Work to complete: Begin at the top of the listing below. Write each line out exactly, ending with the line that holds "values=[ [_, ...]".

Collected data:
====

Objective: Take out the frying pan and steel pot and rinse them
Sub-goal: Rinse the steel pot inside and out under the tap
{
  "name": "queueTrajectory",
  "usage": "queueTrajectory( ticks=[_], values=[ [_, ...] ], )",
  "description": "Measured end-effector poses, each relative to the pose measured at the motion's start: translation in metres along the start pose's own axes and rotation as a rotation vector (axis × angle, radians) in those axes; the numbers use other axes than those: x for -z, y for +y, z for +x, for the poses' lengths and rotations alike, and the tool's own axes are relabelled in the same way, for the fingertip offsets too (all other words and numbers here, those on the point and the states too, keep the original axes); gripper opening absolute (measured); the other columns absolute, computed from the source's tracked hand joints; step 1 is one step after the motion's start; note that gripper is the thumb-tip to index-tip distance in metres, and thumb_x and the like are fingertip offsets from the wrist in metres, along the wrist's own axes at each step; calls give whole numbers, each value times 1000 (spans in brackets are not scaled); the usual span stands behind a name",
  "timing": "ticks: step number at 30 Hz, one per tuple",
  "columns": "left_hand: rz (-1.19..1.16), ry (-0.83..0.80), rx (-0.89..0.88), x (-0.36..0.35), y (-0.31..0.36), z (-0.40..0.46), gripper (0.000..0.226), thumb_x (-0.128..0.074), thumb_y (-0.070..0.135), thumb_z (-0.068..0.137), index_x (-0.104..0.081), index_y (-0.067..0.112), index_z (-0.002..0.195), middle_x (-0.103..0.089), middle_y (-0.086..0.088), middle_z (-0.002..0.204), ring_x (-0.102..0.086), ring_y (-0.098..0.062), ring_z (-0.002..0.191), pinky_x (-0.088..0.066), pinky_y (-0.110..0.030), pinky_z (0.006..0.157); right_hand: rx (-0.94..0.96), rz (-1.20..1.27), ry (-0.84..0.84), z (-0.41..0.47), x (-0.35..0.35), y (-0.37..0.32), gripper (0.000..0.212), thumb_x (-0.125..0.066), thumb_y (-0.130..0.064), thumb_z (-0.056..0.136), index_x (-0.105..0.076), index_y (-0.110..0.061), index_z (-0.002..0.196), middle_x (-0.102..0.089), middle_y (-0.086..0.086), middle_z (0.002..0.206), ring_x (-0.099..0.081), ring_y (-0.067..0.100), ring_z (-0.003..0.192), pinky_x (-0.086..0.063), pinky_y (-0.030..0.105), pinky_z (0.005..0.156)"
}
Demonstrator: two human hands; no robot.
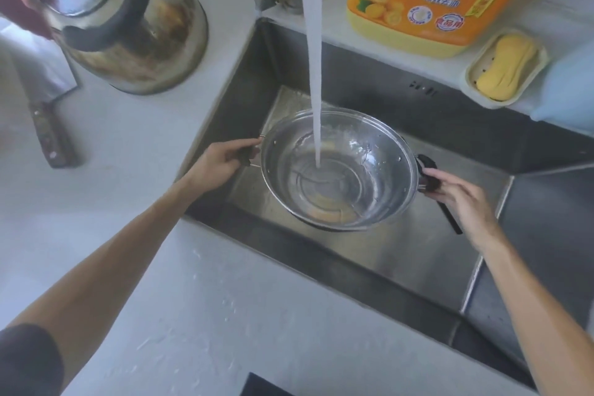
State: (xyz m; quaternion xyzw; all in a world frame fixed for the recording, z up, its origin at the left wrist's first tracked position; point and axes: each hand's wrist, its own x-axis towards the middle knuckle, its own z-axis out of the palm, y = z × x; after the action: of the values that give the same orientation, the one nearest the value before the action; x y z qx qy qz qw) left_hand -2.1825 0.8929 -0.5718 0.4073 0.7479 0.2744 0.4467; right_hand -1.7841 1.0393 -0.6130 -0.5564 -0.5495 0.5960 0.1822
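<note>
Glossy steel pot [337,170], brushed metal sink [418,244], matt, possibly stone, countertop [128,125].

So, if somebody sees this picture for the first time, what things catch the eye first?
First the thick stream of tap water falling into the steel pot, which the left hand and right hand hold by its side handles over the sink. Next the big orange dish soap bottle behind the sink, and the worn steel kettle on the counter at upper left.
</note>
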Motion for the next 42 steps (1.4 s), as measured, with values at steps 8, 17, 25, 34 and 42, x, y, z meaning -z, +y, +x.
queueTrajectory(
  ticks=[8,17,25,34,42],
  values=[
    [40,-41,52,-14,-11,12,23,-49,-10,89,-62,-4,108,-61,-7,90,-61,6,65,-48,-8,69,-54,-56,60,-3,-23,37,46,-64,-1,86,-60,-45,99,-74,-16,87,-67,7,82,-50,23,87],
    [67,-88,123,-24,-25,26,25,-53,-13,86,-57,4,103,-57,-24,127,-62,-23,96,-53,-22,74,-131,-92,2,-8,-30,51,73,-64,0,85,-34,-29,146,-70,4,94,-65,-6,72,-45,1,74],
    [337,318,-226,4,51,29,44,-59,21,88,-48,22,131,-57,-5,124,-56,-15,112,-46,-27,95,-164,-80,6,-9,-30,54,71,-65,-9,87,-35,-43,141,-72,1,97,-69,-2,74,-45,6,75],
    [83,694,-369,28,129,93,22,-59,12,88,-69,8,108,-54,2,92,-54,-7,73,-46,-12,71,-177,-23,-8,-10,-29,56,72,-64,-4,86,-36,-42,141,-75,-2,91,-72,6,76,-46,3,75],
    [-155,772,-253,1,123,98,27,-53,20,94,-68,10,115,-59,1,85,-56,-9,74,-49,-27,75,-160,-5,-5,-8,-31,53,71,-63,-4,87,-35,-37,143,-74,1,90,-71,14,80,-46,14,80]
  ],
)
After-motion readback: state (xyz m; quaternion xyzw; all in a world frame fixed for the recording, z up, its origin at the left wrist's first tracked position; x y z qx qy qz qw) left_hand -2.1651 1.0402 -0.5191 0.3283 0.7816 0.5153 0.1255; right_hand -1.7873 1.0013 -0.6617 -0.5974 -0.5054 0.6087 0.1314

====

Result for this exercise:
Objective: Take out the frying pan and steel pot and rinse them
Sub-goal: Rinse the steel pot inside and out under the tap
{
  "name": "queueTrajectory",
  "usage": "queueTrajectory( ticks=[_], values=[ [_, ...] ], )",

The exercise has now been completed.